Exercise description >> From the line containing "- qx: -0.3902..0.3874" to the end of the data, retype every line exactly and nothing else. Drop the pictures.

Given data >>
*** Block opens ***

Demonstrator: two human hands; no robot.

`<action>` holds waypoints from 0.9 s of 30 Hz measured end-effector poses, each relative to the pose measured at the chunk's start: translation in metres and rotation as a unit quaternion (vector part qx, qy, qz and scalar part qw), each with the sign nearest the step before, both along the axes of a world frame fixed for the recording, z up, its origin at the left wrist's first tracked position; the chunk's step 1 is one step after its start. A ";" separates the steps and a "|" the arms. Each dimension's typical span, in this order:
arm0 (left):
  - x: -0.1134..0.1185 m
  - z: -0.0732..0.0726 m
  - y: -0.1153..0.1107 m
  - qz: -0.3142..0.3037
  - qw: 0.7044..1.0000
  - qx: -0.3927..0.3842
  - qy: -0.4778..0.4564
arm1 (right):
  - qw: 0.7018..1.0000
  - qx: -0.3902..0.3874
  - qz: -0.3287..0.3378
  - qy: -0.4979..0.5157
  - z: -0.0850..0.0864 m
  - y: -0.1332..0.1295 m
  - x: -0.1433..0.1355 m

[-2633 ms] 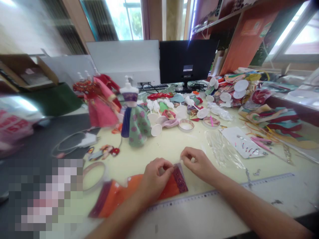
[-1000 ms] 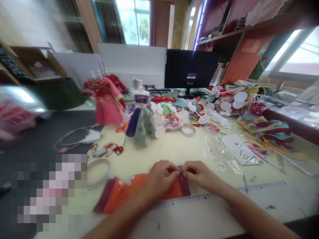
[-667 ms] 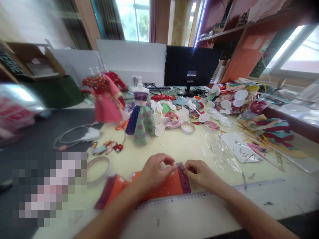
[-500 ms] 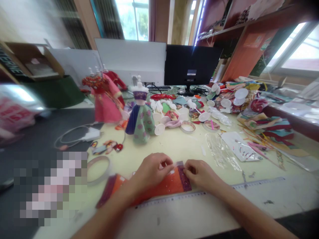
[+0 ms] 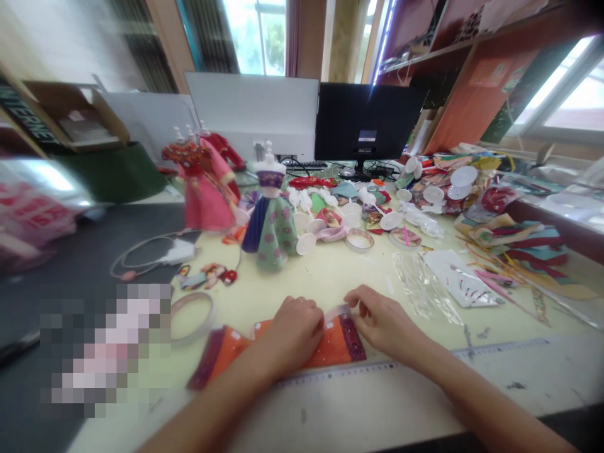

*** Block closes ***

Result of the task >>
  - qx: -0.3902..0.3874
  - qz: -0.3287..0.3378
  - qy: -0.4979..0.5157
  - z: -0.0850..0.0864 m
  - y: -0.1332..0.1295 m
  - x: -0.1433..0.1355 m

[-2633 ms] 
[-1000 ms] 
[-667 ms] 
[-500 ms] 
[+0 ms] 

No part of the exercise remains open.